The first semblance of a town only sprang up around the beginning of the 14th century when the dukes of Mazovia built a stronghold on the site of the present Royal Castle. In 1413 the dukes chose Warsaw as their seat of power, and things went swimmingly for over 100 years until, in 1526, the last duke died without an heir. The burgeoning town – and the whole of Mazovia – fell under direct rule of the king in Kraków and was incorporated into royal territory.

Warsaw’s fortunes took a turn for the better after the unification of Poland and Lithuania in 1569, when the Sejm (the lower house of parliament) voted to make Warsaw the seat of its debates, because of its central position. The ultimate ennoblement came in 1596 when King Zygmunt III Waza decided to move his capital from Kraków to Warsaw.

The Swedish invasion from 1655 to 1660 was not kind to Warsaw, but it swiftly recovered and continued to develop. Paradoxically, the 18th century – a period of catastrophic decline for the Polish state – witnessed Warsaw’s greatest prosperity. A wealth of palaces and churches was erected, and cultural and artistic life flourished, particularly during the reign of the last Polish king, Stanisław August Poniatowski.

In 1795 the city’s prosperity was again shattered – following the partition of Poland, its status was reduced to that of a provincial town. When Napoleon rolled into town in 1806 on his way to defeat in Russia, things started looking up – the warring Frenchman created the Duchy of Warsaw and the city became a capital once more. The celebrations were brief however, as in 1815 Warsaw, and the rest of Poland, fell under Russian rule.

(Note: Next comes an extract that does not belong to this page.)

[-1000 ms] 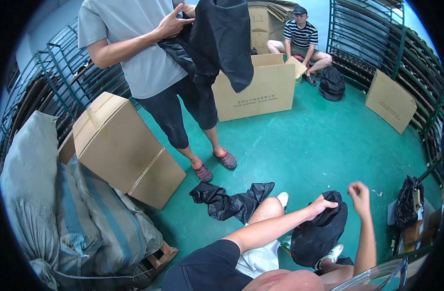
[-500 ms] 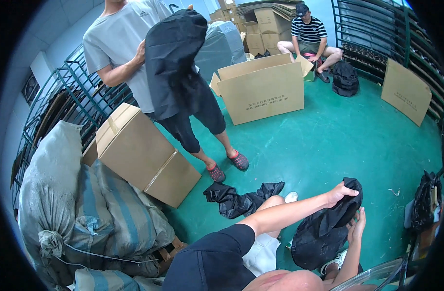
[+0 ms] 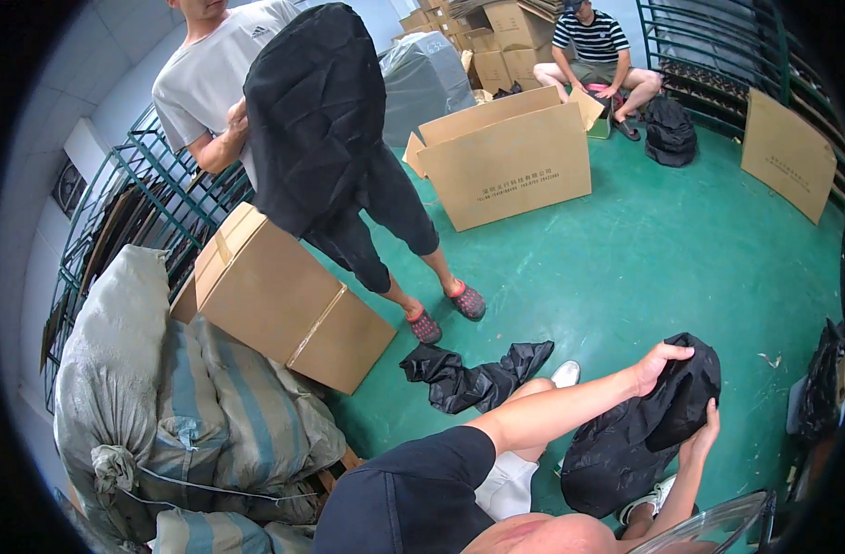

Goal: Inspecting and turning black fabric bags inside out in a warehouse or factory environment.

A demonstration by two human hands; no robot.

The Varsovians rebelled against their rulers in 1830 and 1864, but the city remained in Russian hands until WWI.

After WWI Warsaw was reinstated as the capital of independent Poland and the urban development and industrialisation begun in the late 19th-century continued. By 1939, the city had grown to 1.3 million, of whom 380, 000 were Jews who had traditionally made up a significant part of Warsaw’s community.

German bombs began to fall on 1 September 1939 and a week later the city was besieged; despite brave resistance, Warsaw fell within a month. The conquerors instantly set about terrorising the local population with arrests, executions and deportations, and a Jewish Ghetto was swiftly built. The city rebelled against the Germans twice, first in April 1943 and second in August 1944. Both rebellions were ruthlessly crushed.

At the end of the war the city of Warsaw lay in ruins and 800, 000 people – more than half of the prewar population – had perished. (By comparison, the total military casualties for US forces in WWII was 400, 000, for UK forces 326, 000.) A massive rebuilding project was undertaken soon after and despite over 40 years of communist rule the city once again regathered its strength and is now enjoying an unprecedented period of economic growth.